Self Modelling and Dual Process Theories
We do not understand how the brain works. So cognition is inscrutable for us. We do not yet understand it in terms of its hardware (e.g. the interconnectivity of the brain, the connectome [4]) or its software (e.g. the algorithms or principles by which it represents knowledge [6]), . Therefore, for the purposes of this discussion we will limit ourselves to analogy and fairly simple qualitative models of cognition. In particular we will make use of dual process theories [7]. Dual process theories divide our cognition into two parts. For the level of granularity we are considering in this paper we will conflate these different analogies and models together. Stretching back we have Freud’s separation of our psyche into the Ego and the Id [8]. Whereas more recently Daniel Kahneman writes lucidly about this separation in “Thinking Fast and Slow” [9] where the processes are characterized as System 1 (the sub-conscious) and System 2 (the conscious). But they are often painted more colourfully through analogy, for example the social psychologist Jonathan Haidt [10] refers to them as an elephant (System 1) and a rider (System 2). This analogy is meant to reflect the fact that the sub-conscious (elephant) is more powerful and in control, despite the fact that the conscious part (the rider) believes itself to be in charge. The sports psychologist Steve Peters [11] calls them the chimp (System 1) and the human (System 2). Camerer et al suggest that the human brain is just a monkey brain (System 1) with a press secretary (System 2) ) [12], an analogy that captures nicely System 2’s role in post-facto rationalization. Even religious theories separate us into the flesh (System 1) and the spirit (System 2) or the body (System 1) and the soul (System 2).

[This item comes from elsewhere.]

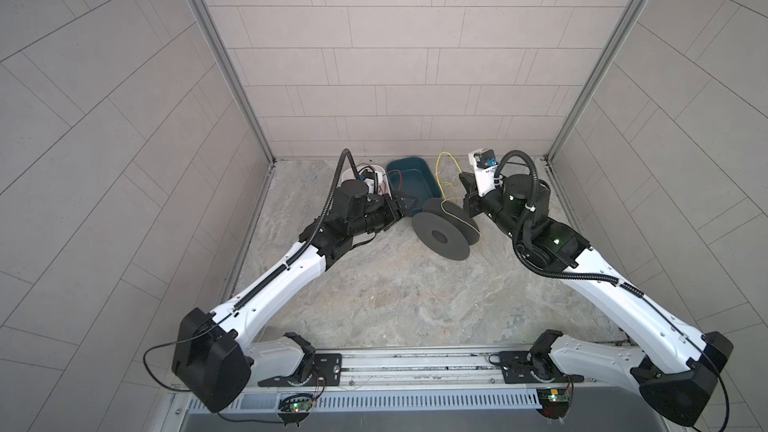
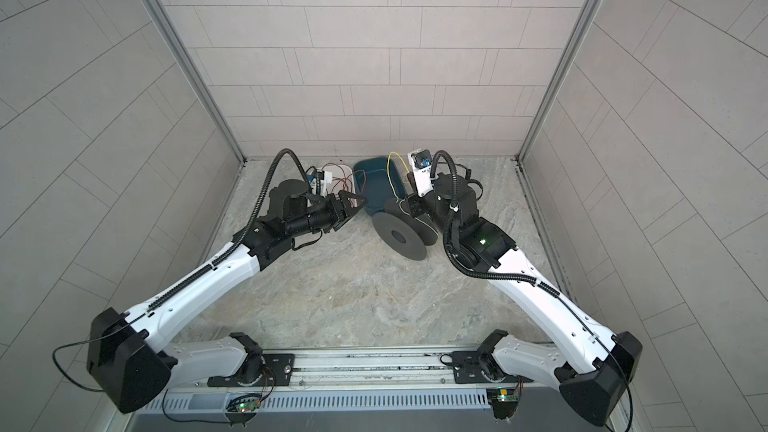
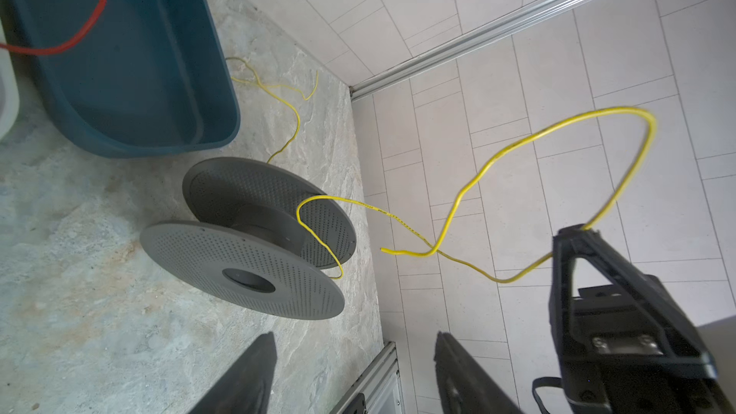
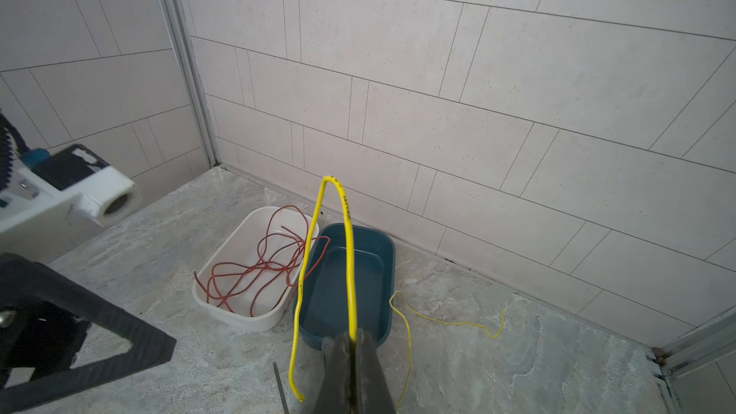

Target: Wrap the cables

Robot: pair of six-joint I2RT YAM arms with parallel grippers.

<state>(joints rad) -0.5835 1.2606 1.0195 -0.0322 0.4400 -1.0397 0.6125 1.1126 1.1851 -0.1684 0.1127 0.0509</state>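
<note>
Closed right jaws pinching yellow cable [image 4: 350,272], left jaws parted (empty), cable's run behind spool [image 3: 191,248] flange hidden

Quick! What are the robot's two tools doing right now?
Left tool: open, holding nothing.
Right tool: closed on the yellow cable.

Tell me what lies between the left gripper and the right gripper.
The dark grey spool stands on its rims between left gripper and right gripper, yellow cable draped over its core. Both top views show it.
</note>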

Each of these models indicates our characteristic of having a more base form of behaviour (System 1) that is regulated, or justified, by our conscious selves (System 2). In the original German, Freud referred to the psyche as the Es and the Ich, or the “it” and the “I”. Each of the analogies associates a more human part alongside System 2 (the rider, the human, the press secretary, the “I”). Whereas the sub-conscious is seen as more animalian (the chimp, the elephant, the monkey brain, the “it”).

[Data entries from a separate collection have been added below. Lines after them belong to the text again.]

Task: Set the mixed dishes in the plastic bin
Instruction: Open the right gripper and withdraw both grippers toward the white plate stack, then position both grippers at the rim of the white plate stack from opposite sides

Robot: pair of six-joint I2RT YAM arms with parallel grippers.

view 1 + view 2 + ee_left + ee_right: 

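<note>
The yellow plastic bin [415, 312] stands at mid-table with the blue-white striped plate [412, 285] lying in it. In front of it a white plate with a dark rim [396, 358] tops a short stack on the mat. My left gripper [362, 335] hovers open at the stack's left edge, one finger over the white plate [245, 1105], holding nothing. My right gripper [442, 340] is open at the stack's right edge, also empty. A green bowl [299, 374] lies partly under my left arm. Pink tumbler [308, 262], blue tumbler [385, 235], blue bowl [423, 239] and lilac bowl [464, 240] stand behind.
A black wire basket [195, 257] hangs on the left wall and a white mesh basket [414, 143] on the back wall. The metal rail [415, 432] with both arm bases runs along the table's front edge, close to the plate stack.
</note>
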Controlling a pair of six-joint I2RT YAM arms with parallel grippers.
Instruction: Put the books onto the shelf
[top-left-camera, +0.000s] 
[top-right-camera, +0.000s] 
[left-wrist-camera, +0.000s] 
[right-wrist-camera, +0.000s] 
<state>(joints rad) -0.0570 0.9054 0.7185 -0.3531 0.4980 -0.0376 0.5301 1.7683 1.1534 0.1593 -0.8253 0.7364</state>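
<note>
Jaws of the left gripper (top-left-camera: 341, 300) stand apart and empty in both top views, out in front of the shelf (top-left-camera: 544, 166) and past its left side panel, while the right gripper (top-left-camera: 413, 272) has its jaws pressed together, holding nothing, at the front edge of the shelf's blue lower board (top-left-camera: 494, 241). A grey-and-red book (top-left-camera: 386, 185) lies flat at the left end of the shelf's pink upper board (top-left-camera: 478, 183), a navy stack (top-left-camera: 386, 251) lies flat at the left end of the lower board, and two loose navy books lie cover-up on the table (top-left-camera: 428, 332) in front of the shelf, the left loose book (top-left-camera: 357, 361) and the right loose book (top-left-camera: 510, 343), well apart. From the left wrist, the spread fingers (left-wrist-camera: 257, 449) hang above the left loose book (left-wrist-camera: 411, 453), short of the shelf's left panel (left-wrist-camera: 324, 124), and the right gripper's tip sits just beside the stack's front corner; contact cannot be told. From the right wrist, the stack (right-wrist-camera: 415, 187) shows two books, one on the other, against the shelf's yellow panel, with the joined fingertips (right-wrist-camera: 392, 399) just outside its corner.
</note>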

How do these dual process models of cognition fit within the framework of intelligence we have described?
Dual process models of cognition
The sub-conscious | System 1 | the “it”, the chimp, the monkey brain, the elephant, the flesh, the body |
The conscious | System 2 | the “I”, the human, the press secretary, the rider, the spirit, the soul |
One possibility is that part of the nature of System 2, the system that we align so closely with the human in the analogies, is to act as a self-model.
Even if there are no other intelligences in our environment, to be predictive about the way events will play out, we need to have a model of ourselves. A model that allows us to predict what we would do given a certain set of circumstances. A sense of self. Such a model would need to be able to imagine circumstances, explore feelings, and predict responses. It would need to be able to predict our own response to what we might experience in the future.

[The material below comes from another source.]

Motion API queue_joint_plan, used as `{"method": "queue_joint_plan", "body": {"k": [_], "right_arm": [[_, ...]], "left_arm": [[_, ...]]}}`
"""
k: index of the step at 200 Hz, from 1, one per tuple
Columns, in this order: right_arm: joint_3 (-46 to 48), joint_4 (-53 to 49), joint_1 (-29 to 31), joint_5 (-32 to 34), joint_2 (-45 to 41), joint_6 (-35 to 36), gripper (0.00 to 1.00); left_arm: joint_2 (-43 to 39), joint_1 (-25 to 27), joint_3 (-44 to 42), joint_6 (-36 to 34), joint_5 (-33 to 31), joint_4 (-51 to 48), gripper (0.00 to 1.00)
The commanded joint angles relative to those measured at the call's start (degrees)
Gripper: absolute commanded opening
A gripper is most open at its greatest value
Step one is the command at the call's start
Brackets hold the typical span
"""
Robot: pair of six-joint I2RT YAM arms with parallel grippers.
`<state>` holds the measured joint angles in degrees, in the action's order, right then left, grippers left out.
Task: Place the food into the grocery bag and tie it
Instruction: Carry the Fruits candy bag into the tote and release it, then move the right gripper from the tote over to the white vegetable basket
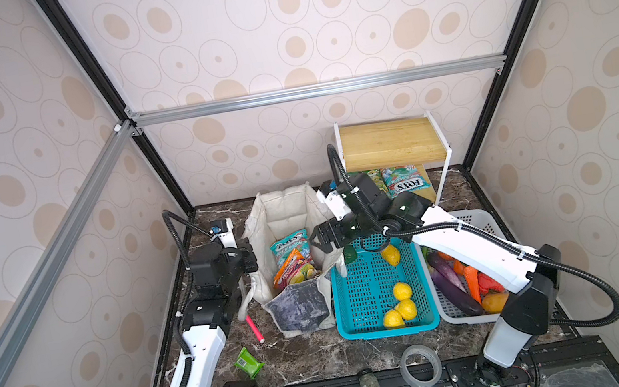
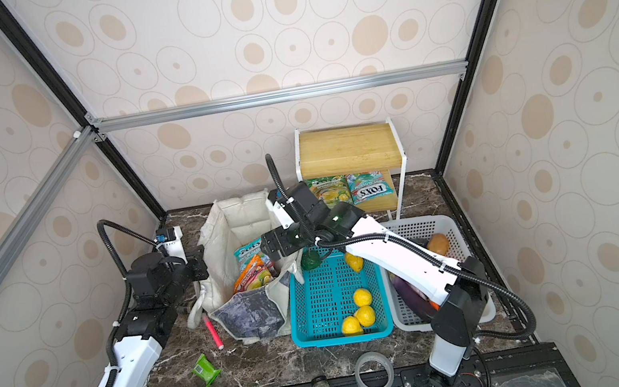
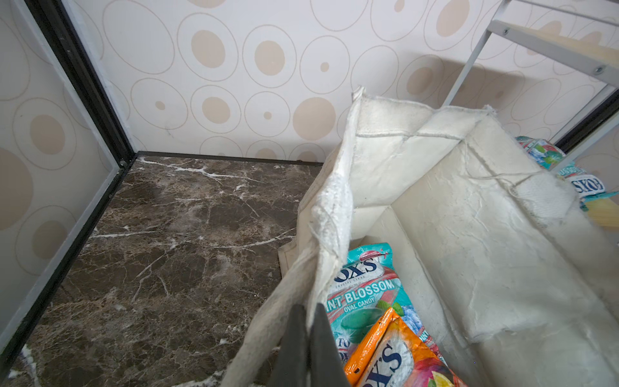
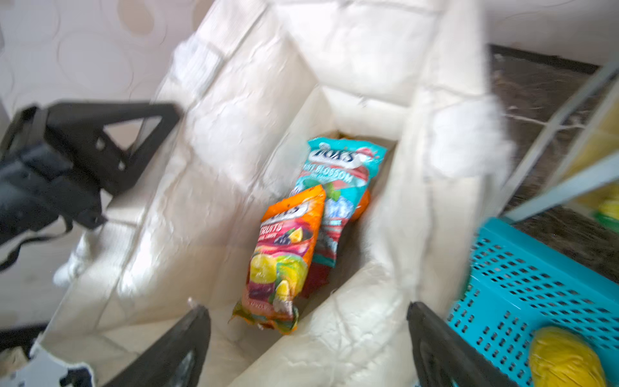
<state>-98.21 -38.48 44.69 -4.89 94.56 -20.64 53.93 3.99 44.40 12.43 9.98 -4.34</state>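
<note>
Our left tool (image 3: 308, 311) grips the left rim of the grocery bag (image 1: 285, 211). Our right tool (image 4: 306, 310) hangs open over the candy packets (image 1: 290, 250) inside. Should that rim slip, the mouth may sag shut.

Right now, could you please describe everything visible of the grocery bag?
The grocery bag is a soft off-white fabric tote with quilted lining and a grey marbled front panel, standing open on the marble table beside the teal basket. Two FOX'S candy packets lie inside. The left gripper is shut on its rim; the right gripper hangs open over its mouth.
</note>
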Motion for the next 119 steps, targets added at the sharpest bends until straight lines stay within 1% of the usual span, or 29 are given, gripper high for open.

Each of the dual process theories and analogies described above agrees that System 2 is dominated by System 1. That when we are forced to think quickly, the sub-conscious dominates. Haidt’s analogy captures this well. The rider (System 2) thinks it’s in charge, and even plans the elephant’s (System 1) day. But at any given moment the elephant may choose to wander off in to the forest and there’s little the rider can do about it.
The idea of the monkey brain with the press secretary emphasizes the importance of the nature of communication between entities. Selfish motives may not be best shared with a wider group as they will lead to a lack of trust. Whatever underlying motivations may be arising in System 1, System 2 as press secretary is likely to present them in the best light possible. In any environment of different intelligences, there will be drives towards conflict and drives towards co-operation. Some potential for dishonesty in our self model is therefore unsurprising, but equally it would be unsurprising if other intelligences were well tuned for detecting such dishonesty.
Sense of Self
The tendency to associate System 2 with the human, with “I”, reflects the fact that it embodies our preferred view of ourselves. If System 2 gives us our sense of self, then it’s natural that it gives us also a sense of freedom. Our conscious mind clearly has a strong role in planning. Imagine the converse, imagine our conscious selves had a sense of pre-determinism. This would be prohibitive for planning. “What if?” questions would be prohibited by our underlying knowledge that our actions were predetermined given the circumstances. Whether or not they are, it remains important for our System 2 to believe they are not. This sense of control is an important part of the “User Illusion” [13]. Just as the rider of the elephant has to believe he controls the elephant if he is to plan a tomorrow’s work in the forest.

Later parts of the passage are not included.